▶ **Problem to work on**
From the entries that follow, copy each line containing the word "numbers".
----
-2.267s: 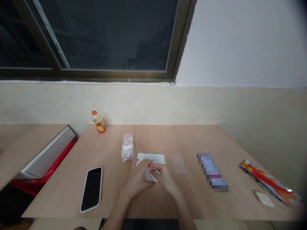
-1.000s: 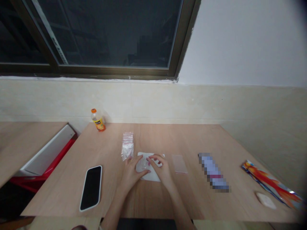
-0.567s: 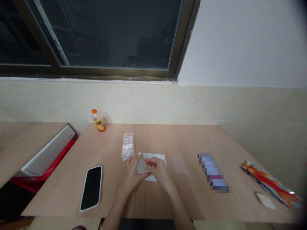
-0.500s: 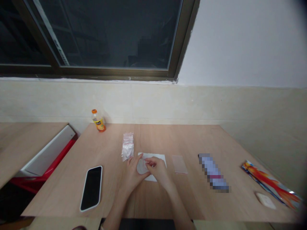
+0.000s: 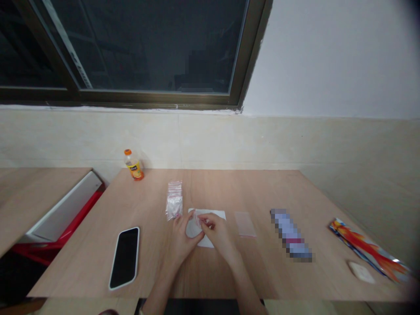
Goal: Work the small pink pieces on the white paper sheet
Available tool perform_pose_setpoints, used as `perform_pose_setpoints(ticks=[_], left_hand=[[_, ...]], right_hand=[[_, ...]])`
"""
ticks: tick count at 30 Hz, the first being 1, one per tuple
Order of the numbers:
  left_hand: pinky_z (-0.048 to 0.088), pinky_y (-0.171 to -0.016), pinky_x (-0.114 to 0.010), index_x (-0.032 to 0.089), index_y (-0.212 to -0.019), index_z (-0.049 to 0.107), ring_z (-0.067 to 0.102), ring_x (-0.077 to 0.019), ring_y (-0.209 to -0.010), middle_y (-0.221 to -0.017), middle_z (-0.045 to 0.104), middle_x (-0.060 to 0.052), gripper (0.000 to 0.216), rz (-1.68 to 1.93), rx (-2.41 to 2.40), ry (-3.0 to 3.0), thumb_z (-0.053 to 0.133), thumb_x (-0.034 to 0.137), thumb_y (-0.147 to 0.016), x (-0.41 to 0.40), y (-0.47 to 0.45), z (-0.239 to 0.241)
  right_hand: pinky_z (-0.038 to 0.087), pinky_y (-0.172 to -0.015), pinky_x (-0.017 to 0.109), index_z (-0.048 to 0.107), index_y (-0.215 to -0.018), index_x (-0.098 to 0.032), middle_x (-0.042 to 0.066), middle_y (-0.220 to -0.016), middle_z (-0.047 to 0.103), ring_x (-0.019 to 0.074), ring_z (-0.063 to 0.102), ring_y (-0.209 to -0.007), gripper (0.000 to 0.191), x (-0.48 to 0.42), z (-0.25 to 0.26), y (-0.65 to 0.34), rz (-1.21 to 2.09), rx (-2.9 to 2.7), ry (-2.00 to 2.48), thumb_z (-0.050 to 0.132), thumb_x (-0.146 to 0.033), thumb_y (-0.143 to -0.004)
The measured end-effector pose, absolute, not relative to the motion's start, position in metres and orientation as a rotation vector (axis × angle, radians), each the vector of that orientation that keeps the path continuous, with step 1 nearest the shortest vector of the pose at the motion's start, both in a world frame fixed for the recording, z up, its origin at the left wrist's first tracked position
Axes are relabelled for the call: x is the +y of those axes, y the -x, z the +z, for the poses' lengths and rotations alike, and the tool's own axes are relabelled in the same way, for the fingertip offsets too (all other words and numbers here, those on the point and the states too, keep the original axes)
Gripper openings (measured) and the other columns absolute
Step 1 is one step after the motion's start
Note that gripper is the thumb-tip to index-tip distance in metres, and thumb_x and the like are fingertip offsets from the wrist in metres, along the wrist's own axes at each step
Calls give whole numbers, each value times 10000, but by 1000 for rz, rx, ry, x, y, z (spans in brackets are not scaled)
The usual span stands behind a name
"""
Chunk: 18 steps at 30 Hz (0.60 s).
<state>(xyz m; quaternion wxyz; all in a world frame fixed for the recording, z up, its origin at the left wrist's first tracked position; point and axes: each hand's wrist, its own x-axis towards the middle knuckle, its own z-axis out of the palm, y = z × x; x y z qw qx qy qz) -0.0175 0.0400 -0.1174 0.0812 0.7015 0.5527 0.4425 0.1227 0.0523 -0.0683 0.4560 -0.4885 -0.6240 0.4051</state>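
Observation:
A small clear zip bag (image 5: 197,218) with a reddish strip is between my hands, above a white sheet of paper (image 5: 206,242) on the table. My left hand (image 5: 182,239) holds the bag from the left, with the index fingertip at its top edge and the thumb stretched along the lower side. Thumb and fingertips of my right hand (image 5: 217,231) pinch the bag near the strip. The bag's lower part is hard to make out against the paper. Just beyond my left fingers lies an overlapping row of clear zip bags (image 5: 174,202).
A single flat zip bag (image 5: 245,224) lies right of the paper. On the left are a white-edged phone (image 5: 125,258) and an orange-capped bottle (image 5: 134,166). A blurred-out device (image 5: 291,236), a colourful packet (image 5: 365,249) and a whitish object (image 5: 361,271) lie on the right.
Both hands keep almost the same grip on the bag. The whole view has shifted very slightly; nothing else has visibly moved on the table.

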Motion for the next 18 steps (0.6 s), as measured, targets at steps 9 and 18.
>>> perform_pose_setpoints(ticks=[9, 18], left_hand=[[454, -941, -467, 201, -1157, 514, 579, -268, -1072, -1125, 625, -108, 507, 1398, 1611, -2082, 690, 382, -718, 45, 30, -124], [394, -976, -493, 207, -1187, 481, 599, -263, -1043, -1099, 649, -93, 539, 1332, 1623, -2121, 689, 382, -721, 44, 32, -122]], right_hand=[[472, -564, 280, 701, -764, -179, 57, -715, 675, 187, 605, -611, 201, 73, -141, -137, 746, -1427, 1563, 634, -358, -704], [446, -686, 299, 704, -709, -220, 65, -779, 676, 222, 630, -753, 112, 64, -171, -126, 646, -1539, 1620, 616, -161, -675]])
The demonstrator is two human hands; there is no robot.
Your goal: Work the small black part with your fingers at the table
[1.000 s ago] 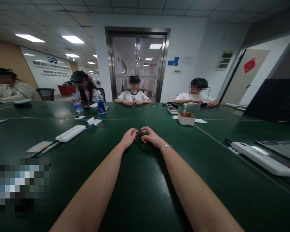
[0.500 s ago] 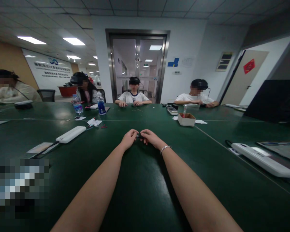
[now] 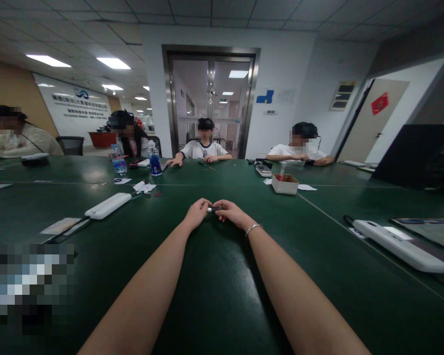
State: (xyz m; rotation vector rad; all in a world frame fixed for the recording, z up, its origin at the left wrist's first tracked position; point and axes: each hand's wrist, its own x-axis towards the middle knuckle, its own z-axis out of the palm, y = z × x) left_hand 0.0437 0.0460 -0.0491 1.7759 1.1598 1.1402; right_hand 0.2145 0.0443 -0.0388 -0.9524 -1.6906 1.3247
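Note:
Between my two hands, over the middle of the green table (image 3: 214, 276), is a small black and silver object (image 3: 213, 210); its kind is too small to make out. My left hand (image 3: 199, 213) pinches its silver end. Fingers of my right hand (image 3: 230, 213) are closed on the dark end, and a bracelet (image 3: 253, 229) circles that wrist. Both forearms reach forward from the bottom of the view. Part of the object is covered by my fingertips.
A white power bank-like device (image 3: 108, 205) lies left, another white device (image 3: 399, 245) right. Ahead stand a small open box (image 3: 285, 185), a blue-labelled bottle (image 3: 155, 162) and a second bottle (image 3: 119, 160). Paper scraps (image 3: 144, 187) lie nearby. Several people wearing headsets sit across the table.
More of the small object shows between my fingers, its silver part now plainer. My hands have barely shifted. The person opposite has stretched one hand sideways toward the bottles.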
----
▶ **Exercise answer**
Order of the numbers:
Axes are relabelled for the call: x is the +y of those axes, y the -x, z the +z, for the poses' lengths and rotations alike, and the tool's own axes are relabelled in the same way, for the fingertip offsets too (all other words and numbers here, those on the point and the states too, keep the original axes)
Calls give whole numbers, each value times 10000, but by 1000 for rz, rx, ry, x, y, z (spans in brackets are not scaled)

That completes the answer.